[ASSIGNED TASK]
Extract every line of the material below and reproduce it faithfully.

====

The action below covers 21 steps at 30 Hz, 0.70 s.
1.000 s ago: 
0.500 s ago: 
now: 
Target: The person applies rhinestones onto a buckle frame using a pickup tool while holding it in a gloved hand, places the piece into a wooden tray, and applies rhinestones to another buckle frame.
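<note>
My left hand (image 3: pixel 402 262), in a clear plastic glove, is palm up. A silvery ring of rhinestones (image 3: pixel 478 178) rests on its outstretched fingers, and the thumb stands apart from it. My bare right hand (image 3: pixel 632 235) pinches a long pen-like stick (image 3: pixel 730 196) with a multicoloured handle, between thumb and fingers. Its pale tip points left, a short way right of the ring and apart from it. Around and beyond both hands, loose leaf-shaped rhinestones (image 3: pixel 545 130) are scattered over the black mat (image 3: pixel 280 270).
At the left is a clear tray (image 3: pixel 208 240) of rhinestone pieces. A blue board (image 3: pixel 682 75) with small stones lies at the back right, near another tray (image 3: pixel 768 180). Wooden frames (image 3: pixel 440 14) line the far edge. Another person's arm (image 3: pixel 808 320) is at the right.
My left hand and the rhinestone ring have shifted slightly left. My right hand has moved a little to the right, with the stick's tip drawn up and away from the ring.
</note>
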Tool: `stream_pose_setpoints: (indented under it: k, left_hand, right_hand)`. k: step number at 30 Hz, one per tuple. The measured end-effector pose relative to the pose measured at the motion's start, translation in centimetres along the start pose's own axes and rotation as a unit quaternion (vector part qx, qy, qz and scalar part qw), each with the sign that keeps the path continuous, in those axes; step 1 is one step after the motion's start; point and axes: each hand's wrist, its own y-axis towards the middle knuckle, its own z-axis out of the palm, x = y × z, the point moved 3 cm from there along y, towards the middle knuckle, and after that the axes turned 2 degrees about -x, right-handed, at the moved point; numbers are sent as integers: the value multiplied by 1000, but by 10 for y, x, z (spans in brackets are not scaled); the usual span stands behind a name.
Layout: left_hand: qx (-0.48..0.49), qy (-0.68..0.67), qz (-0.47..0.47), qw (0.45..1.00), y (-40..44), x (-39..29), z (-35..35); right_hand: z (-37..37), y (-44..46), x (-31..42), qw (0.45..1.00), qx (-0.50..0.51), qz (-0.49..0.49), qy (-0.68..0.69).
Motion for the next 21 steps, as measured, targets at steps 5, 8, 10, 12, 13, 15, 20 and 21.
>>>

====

[YOUR SOLUTION]
The action below covers 21 steps at 30 Hz, 0.70 s.
1.000 s ago: 
0.500 s ago: 
now: 
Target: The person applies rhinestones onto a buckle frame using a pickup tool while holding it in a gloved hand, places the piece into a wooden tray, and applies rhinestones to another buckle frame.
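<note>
My left hand (image 3: pixel 402 262), in a clear plastic glove, is palm up. A silvery ring of rhinestones (image 3: pixel 478 178) rests on its outstretched fingers, and the thumb stands apart from it. My bare right hand (image 3: pixel 632 235) pinches a long pen-like stick (image 3: pixel 730 196) with a multicoloured handle, between thumb and fingers. Its pale tip points left, a short way right of the ring and apart from it. Around and beyond both hands, loose leaf-shaped rhinestones (image 3: pixel 545 130) are scattered over the black mat (image 3: pixel 280 270).
At the left is a clear tray (image 3: pixel 208 240) of rhinestone pieces. A blue board (image 3: pixel 682 75) with small stones lies at the back right, near another tray (image 3: pixel 768 180). Wooden frames (image 3: pixel 440 14) line the far edge. Another person's arm (image 3: pixel 808 320) is at the right.
My left hand and the rhinestone ring have shifted slightly left. My right hand has moved a little to the right, with the stick's tip drawn up and away from the ring.
</note>
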Tool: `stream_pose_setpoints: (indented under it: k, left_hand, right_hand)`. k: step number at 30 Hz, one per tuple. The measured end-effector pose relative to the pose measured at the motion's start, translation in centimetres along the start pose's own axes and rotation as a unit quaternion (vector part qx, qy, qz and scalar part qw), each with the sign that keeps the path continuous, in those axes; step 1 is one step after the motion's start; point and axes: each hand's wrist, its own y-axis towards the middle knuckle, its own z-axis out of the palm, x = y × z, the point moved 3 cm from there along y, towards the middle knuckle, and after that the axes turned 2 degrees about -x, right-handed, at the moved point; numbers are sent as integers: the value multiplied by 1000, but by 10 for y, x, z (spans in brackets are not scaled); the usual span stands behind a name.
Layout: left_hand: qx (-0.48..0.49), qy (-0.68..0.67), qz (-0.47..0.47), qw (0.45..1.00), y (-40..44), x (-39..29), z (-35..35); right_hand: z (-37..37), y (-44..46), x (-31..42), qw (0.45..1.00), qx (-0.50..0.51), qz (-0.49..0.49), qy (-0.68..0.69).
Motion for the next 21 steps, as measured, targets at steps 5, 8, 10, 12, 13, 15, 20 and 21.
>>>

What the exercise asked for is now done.